Since Democrats only need to win two of the four toss-up seats to hold the Senate while Republicans would need to win three to flip it, it’s generally agreed that Democrats are slight favorites in the battle for control.

Leaning Democratic: Arizona, Colorado, New Hampshire

In order for Democrats to have any chance of holding the Senate – and for Menendez to maintain his perch atop Foreign Relations – they also need to protect three competitive seats that major prognosticators consider to be leaning their way.

New Hampshire Senator Maggie Hassan won the closest Senate race in the country in 2016, unseating Republican Senator Kelly Ayotte by 1,017 votes. Her Republican opponent this year, retired Army brigadier general Don Bolduc, is a far weaker candidate than Ayotte was and would likely need a lot to go right to win.

Like Hassan, Arizona Senator Mark Kelly – a native of West Orange – was a top Republican target at the beginning of the cycle, but the quality of his opponent seems to be lacking. Venture capitalist Blake Masters has run an underfunded campaign and polls show him doing relatively poorly against Kelly in the hyper-competitive state.

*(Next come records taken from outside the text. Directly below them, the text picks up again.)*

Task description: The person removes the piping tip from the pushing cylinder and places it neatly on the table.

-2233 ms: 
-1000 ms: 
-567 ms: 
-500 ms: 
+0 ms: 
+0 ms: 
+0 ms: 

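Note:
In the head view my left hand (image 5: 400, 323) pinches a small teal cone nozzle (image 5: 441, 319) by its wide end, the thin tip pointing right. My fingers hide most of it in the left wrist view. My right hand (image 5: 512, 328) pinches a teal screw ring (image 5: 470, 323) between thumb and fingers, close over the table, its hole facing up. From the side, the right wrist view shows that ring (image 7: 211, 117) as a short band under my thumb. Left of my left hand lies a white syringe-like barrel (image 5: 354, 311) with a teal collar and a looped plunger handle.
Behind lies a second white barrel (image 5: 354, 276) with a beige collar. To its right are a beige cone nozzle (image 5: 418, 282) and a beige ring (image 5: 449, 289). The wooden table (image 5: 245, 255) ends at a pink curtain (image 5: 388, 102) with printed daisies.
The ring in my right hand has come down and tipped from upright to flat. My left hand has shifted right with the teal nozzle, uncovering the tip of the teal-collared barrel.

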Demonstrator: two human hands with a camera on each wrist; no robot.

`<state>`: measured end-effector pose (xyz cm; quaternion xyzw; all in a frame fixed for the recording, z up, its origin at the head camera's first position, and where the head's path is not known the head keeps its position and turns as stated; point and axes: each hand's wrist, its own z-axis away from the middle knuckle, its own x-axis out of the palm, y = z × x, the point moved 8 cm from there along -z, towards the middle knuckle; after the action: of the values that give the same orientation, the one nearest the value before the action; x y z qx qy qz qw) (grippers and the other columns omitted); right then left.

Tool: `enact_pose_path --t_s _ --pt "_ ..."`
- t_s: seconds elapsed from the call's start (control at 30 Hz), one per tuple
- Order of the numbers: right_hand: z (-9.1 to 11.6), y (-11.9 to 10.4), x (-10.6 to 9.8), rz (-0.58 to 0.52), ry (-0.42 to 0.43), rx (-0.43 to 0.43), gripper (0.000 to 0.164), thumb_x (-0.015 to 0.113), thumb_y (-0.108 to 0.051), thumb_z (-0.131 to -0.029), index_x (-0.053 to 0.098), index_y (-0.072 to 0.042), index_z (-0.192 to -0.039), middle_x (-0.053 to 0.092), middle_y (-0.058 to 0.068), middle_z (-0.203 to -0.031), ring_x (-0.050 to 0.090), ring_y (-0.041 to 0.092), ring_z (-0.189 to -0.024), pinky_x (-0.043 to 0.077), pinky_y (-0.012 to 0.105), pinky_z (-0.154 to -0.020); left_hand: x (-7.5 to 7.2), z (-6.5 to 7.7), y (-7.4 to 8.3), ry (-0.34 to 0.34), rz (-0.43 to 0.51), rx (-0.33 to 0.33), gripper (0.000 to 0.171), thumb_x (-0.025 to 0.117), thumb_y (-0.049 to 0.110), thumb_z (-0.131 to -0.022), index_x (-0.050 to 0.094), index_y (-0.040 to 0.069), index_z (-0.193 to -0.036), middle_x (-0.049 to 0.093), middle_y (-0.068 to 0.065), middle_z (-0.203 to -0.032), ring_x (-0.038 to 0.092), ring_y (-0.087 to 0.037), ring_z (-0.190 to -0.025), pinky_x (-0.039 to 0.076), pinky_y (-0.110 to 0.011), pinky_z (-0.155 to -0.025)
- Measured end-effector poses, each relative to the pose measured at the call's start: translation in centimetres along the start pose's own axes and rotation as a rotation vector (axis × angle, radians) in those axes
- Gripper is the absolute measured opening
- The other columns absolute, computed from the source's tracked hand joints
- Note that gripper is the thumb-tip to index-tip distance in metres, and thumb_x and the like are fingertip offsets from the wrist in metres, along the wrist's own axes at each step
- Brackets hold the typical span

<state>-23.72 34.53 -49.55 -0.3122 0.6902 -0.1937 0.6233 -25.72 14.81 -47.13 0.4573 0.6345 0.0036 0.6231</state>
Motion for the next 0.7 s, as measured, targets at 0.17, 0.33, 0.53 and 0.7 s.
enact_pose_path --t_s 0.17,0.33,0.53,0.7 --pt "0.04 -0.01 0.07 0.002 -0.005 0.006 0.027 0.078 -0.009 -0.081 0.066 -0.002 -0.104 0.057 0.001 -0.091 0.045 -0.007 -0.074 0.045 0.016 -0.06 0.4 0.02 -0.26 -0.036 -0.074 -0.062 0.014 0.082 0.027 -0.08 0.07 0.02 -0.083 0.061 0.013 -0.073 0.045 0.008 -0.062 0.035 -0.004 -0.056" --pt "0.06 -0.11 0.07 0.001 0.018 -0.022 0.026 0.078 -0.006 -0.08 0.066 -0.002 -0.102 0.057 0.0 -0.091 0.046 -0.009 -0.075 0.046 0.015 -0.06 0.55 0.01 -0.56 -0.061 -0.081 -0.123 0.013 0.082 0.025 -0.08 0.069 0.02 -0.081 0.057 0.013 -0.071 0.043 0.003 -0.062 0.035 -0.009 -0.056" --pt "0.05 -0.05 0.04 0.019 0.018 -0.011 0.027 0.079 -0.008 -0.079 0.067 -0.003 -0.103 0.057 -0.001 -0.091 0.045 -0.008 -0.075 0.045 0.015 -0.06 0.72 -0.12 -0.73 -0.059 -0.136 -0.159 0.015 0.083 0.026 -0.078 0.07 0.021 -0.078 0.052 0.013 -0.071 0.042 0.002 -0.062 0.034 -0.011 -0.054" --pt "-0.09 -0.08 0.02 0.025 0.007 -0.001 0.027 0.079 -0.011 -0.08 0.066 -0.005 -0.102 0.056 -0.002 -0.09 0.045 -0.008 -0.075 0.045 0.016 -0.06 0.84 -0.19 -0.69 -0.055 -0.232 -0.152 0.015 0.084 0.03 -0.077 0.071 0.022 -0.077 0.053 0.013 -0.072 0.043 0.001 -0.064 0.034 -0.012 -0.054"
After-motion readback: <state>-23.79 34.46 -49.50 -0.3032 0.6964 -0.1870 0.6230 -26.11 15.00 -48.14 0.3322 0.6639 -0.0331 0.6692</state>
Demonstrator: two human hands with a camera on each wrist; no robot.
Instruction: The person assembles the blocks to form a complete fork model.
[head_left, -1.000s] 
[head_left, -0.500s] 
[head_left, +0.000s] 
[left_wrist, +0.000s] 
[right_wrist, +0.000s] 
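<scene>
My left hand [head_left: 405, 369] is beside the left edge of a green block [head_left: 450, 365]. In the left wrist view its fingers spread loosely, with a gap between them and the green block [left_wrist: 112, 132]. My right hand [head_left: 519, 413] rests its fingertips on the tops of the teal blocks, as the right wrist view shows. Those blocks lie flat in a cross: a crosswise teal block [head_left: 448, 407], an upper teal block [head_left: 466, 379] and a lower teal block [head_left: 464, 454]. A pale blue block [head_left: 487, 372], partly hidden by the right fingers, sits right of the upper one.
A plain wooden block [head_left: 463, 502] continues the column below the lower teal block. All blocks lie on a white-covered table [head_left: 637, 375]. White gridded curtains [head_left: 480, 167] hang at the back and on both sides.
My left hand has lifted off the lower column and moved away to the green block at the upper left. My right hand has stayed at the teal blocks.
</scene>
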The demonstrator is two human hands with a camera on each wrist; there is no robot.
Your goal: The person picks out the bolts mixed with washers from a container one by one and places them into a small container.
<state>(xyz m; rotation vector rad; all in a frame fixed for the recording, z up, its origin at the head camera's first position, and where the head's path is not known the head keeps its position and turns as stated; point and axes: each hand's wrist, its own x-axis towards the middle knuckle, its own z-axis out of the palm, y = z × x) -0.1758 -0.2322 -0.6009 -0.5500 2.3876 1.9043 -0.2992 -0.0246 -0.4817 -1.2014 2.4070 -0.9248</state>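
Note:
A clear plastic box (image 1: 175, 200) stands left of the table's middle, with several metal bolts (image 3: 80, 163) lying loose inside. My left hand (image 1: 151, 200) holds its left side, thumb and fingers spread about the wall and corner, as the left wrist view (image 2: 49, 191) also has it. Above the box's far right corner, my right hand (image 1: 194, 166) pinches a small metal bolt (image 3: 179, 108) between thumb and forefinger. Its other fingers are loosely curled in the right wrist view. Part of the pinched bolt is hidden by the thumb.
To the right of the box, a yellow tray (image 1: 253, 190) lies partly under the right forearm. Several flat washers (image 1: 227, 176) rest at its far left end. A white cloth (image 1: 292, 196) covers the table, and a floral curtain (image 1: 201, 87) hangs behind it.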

Senator Michael Bennet of Colorado is more of a sleeper target, since Joe Biden handily carried the state in 2020 and there hasn’t been too much outside focus on the race. His Republican opponent Joe O’Dea, however, is an avowed moderate who could keep the race close.

Leaning Republican: Florida, North Carolina, Ohio, Utah

If Democrats have an unexpectedly good night, on the other hand, they could expand into Republican territory and flip red-leaning seats.

The two likeliest Democratic upset possibilities are in Ohio, where Republican venture capitalist J.D. Vance faces Democratic Rep. Tim Ryan, and in North Carolina, where Republican Rep. Ted Budd is up against former state Supreme Court Chief Justice Cheri Beasley, a Democrat who went to Rutgers. The underlying dynamics of both states point towards Republicans, but Democrats have been nipping at their heels in most polls.

Florida, where Republican Senator Marco Rubio faces Rep. Val Demings, is an even heavier lift for Democrats, but the state does have a penchant for hosting close races no matter what.

And in Utah, Republican Senator Mike Lee is in an intriguing fight against independent Evan McMullin, who ran for president in 2020. Lee is an ardent conservative while McMullin has pledged not to caucus with either party, which has seemingly made him a competitive candidate in a state that often prefers moderates.